What the exercise asks: Below are the records; copy exactly the stretch from the line containing "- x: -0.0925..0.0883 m" through the line containing "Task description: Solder", both ends included, and nothing else.
######
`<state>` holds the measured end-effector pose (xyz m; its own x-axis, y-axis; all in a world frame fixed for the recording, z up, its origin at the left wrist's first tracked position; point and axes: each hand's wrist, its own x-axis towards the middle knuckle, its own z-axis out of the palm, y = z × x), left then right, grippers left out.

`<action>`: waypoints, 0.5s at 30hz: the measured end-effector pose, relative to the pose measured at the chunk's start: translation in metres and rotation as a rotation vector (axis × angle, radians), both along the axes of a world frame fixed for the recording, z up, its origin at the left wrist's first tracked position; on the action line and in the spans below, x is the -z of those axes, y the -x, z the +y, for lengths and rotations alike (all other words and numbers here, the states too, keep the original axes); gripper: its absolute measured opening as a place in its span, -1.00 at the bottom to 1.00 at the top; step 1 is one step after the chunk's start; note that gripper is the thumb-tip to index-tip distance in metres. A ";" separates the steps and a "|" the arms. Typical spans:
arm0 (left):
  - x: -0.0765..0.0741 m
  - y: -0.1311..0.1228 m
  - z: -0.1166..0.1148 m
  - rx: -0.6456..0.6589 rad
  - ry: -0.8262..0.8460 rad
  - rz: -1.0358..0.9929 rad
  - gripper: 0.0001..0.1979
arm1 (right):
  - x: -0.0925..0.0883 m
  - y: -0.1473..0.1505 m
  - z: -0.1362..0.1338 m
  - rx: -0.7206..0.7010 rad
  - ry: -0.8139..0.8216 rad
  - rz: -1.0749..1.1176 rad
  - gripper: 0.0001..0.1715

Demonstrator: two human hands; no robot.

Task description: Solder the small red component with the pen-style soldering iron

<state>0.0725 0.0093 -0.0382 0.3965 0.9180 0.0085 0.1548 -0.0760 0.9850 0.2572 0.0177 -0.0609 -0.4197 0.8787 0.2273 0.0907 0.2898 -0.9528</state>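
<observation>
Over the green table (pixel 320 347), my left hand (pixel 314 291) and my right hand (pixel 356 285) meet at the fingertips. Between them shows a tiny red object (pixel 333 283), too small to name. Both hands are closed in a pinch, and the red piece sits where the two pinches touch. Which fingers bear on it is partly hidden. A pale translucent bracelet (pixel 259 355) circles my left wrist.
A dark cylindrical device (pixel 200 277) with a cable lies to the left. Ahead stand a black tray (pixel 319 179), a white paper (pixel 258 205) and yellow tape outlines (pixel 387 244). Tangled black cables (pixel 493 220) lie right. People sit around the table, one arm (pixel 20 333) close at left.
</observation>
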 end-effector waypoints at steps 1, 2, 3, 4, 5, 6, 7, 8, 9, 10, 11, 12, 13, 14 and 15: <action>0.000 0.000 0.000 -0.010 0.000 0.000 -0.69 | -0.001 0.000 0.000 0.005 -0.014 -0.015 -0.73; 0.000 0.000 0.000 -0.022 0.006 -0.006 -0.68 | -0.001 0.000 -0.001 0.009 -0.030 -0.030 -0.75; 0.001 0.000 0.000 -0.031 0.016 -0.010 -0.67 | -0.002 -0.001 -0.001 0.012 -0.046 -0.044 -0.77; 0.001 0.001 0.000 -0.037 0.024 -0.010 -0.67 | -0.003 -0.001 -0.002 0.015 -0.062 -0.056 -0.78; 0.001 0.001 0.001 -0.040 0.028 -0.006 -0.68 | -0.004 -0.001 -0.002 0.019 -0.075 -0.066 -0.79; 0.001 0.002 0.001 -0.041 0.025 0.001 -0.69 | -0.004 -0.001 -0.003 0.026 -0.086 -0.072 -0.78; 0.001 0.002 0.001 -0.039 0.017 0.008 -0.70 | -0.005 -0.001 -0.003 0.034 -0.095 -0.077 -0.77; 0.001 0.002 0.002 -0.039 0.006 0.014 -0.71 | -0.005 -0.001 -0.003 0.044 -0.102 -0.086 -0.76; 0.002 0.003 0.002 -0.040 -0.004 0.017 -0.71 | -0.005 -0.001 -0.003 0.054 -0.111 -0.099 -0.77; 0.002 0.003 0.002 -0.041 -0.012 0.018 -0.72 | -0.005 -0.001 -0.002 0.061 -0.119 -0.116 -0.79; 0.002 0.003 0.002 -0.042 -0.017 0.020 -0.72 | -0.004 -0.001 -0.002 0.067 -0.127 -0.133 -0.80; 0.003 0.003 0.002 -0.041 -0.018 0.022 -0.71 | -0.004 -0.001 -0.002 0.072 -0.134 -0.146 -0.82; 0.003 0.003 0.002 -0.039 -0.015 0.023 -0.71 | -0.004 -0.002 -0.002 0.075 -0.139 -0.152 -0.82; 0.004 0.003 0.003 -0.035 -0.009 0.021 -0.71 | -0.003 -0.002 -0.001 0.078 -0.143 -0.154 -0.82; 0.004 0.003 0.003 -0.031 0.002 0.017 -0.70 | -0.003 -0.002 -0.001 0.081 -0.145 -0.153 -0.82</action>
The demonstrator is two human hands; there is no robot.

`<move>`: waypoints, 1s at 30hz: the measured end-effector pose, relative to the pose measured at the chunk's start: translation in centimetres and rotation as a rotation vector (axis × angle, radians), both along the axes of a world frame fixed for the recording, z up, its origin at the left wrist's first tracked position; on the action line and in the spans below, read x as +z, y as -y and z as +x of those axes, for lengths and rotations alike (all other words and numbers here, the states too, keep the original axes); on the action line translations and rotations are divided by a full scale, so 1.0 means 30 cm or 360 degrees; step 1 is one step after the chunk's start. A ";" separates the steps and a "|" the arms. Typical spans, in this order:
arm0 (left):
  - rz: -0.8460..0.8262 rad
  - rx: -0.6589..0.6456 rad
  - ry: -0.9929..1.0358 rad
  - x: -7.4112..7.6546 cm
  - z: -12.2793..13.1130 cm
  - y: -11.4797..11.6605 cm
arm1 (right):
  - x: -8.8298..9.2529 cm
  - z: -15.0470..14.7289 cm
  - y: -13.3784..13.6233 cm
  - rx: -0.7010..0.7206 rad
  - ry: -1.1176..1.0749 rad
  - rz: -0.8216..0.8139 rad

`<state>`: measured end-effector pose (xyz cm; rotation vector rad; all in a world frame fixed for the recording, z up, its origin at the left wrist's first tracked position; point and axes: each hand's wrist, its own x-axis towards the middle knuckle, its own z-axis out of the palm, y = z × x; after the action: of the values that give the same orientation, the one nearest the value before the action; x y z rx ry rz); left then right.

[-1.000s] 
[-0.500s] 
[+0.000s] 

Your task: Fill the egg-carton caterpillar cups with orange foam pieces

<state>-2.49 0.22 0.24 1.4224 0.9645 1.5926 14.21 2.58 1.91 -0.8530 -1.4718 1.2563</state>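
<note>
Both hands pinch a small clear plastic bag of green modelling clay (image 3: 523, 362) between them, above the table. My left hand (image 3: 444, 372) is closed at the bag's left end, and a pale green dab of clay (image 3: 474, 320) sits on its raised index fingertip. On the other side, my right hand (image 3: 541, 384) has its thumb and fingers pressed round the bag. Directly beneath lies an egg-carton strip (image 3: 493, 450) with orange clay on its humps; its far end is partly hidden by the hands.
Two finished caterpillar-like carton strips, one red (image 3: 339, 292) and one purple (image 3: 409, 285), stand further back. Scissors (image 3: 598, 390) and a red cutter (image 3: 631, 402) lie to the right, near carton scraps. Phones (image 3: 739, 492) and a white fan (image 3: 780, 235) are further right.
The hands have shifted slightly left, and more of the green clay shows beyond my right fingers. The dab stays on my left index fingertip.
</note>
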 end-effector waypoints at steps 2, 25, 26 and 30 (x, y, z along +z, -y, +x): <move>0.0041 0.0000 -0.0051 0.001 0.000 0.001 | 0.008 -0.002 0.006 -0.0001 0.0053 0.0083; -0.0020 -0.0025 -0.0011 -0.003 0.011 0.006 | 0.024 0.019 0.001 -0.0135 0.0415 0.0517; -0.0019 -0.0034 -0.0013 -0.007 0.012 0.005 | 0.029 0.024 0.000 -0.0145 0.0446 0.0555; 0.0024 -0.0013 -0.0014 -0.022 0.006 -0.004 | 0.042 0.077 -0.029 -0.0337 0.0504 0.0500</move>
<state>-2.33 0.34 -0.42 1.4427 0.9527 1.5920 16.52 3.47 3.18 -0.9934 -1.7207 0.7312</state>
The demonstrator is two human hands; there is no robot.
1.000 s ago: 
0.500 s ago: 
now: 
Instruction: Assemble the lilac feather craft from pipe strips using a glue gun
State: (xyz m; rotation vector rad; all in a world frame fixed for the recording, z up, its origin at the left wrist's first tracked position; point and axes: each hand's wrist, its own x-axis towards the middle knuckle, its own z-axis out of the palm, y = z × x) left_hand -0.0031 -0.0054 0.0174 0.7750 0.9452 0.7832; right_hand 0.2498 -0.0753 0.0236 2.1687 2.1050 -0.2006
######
Answer to the exercise:
  - x: -0.0925..0.0883 m
  - y: -0.1473..0.1505 m
  - z: -0.1362..0.1338 m
  - rx: -0.7206..0.7010 rad
  - ry: -0.8139..0.8216 rad
  - rz: -1.0749..1.1176 rad
  - gripper: 0.0001..0.1715

Demonstrator: two human hands; no robot.

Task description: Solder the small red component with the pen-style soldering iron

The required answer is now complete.